**What this task involves**
Answer with one number: the count of lines in this material that hold the word "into".

= = =

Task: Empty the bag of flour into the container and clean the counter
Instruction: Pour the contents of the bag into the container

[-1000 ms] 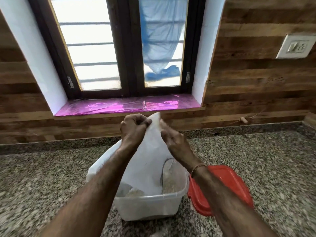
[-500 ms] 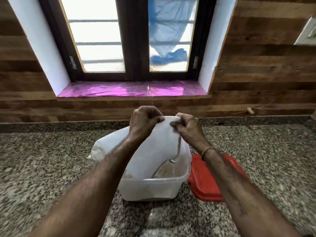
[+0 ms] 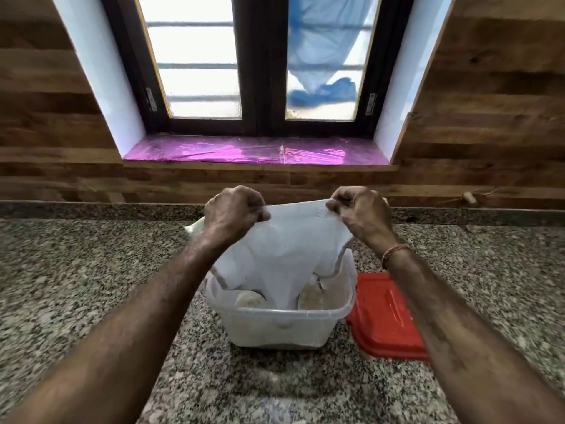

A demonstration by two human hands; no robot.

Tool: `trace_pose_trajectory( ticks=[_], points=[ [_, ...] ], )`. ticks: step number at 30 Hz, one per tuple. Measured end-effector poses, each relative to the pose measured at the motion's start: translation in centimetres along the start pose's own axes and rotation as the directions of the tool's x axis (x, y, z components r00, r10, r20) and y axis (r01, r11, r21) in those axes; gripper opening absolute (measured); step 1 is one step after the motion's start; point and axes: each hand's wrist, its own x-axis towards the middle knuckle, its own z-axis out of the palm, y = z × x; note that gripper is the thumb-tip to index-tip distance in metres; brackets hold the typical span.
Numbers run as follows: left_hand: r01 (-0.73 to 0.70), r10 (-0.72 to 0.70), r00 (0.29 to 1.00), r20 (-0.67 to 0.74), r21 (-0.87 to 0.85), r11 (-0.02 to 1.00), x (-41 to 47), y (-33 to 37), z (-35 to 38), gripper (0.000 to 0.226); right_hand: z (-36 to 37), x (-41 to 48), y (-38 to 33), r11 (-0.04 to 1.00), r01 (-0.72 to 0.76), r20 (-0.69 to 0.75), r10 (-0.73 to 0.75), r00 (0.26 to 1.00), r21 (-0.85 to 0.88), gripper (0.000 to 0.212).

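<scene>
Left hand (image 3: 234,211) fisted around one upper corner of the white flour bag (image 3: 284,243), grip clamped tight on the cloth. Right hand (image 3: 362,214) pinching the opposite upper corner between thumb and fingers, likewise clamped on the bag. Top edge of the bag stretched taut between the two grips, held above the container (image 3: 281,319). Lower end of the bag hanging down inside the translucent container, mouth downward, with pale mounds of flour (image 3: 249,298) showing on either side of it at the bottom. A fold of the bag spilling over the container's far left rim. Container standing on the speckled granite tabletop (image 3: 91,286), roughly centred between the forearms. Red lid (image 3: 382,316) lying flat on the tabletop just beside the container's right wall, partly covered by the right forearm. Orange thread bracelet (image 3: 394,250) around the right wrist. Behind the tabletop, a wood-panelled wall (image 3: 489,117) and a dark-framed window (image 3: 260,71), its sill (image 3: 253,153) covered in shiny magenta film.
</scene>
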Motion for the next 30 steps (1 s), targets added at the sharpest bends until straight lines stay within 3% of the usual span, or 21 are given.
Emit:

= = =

**Task response**
2